I am programming in Kotlin and I want to use skiko for my Kotlin/Native application. My Gradle build file is exactly as in the skiko's README (see below), but for some reason I get an error: "Unresolved reference: implementation" What could this possibly mean? I thought this is part of Kotlin's DSL? So how can it not know this function? I have never had this problem in other projects.
Thanks in advance
I use Gradle 8.10 and I'm only syncing Gradle changes in IntelliJ. From looking at the setting "Build and run using: Gradle" I don't think IntelliJ is using Gradle Wrapper.
I tried copying build files from other projects and also doing grade init myself
the build.gradle.kts
from the repo is
repositories {
mavenCentral()
maven("https://maven.pkg.jetbrains.space/public/p/compose/dev")
}
val osName = System.getProperty("os.name")
val targetOs = when {
osName == "Mac OS X" -> "macos"
osName.startsWith("Win") -> "windows"
osName.startsWith("Linux") -> "linux"
else -> error("Unsupported OS: $osName")
}
val osArch = System.getProperty("os.arch")
val targetArch = when (osArch) {
"x86_64", "amd64" -> "x64"
"aarch64" -> "arm64"
else -> error("Unsupported arch: $osArch")
}
val version = "0.8.9" // or any more recent version
val target = "${targetOs}-${targetArch}"
dependencies {
implementation("org.jetbrains.skiko:skiko-awt-runtime-$target:$version")
}
The setup instructions you have linked specifically show an excerpt from a setup for a Kotlin JVM project (which we know because the implementation
configuration is specific to JVM projects). Moreover, because JVMs can run on a wide variety of underlying platforms, the script needs to work out what the current platform is.

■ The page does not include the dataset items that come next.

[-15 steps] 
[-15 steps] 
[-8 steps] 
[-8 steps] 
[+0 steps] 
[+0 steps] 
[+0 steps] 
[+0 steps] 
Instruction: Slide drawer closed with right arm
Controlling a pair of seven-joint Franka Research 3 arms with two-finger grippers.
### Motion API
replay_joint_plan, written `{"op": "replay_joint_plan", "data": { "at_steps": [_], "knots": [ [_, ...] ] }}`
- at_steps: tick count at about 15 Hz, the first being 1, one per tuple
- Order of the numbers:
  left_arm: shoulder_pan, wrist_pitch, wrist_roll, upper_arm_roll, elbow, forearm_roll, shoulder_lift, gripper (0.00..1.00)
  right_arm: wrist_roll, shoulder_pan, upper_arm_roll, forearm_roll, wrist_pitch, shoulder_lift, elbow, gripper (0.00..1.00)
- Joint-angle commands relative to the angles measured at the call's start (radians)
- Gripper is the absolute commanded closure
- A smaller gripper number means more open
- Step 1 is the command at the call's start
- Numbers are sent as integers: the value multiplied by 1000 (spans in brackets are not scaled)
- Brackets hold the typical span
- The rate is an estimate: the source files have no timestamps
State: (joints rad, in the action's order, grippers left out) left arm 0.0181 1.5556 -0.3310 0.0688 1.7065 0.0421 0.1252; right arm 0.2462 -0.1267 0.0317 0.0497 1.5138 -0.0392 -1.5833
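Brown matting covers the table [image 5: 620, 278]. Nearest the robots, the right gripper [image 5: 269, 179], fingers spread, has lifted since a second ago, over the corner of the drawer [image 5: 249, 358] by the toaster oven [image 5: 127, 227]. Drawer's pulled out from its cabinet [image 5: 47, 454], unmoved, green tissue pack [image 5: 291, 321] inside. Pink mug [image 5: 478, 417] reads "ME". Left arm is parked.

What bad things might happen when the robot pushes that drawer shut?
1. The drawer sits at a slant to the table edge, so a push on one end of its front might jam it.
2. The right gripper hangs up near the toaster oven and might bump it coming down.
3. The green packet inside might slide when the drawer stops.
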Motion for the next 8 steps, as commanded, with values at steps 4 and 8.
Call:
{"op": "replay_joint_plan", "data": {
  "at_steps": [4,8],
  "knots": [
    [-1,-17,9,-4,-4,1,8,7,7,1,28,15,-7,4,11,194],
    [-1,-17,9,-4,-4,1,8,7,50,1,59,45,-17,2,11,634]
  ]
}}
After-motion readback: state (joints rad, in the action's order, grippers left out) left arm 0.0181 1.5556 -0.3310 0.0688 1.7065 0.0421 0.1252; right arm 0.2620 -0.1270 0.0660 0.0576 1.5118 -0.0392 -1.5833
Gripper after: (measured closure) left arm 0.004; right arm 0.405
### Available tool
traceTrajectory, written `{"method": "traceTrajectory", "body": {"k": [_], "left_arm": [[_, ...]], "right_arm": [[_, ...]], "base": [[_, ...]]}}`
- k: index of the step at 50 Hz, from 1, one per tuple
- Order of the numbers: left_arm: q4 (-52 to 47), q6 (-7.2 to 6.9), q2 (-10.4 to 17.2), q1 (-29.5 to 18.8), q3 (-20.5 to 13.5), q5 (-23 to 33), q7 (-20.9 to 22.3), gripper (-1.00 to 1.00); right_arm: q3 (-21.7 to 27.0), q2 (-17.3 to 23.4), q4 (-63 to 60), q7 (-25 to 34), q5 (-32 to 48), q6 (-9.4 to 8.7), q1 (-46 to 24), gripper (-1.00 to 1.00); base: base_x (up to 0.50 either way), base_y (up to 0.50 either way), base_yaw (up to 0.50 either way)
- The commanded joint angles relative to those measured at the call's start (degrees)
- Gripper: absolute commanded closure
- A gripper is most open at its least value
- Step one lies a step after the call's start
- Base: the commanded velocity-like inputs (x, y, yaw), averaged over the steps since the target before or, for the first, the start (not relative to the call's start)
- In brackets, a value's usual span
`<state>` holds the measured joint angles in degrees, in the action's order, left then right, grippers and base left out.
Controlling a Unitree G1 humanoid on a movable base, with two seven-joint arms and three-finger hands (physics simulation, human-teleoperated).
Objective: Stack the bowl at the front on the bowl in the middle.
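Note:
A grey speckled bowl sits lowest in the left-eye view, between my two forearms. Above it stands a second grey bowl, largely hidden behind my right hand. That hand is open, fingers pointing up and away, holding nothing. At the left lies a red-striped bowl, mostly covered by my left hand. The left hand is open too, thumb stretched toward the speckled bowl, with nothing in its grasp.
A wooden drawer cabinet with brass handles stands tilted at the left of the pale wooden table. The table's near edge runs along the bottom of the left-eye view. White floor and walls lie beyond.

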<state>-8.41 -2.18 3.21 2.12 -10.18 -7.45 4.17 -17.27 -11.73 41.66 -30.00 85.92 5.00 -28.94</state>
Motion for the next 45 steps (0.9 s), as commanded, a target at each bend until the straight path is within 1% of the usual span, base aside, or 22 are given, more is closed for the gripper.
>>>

None of this is necessary for a Kotlin/Native application because the type of the platform in use is known by Gradle at build time. This means that Gradle can use variant-aware dependency selection to pick up the correct dependency for the platform without any of the introspection of the platform shown. This also means we can just add the umbrella Skiko multiplatform module as a dependency of the commonMain
source set and keeps things simple (and flexible if we decide to target other Kotlin/Native platforms).
This means your build script can simply be:
plugins {
kotlin("multiplatform") version "2.1.0"
}
repositories {
mavenCentral()
maven("https://maven.pkg.jetbrains.space/public/p/compose/dev")
}
kotlin {
val skikoVersion = "0.8.9"
// We must choose a target platform. See https://kotlinlang.org/docs/multiplatform-discover-project.html#targets
// Available targets: https://kotlinlang.org/docs/native-target-support.html
macosArm64() // Let's choose MacOS on Apple silicon for example
// We can then select dependencies using the multiplatform pattern
// See https://kotlinlang.org/docs/multiplatform-add-dependencies.html#dependency-on-a-kotlin-library
sourceSets {
commonMain {
dependencies {
implementation("org.jetbrains.skiko:skiko:$skikoVersion")
}
}
}
}
Note this shows the Kotlin multiplatform plugin being applied; the application of a Kotlin plugin is omitted from the sample setup you supplied.
I think it's fair to say that the guidance provided for the module could be more helpful. You might consider raising a GitHub issue and asking them to expand it to be more helpful for those less familiar with Kotlin multiplatform setups.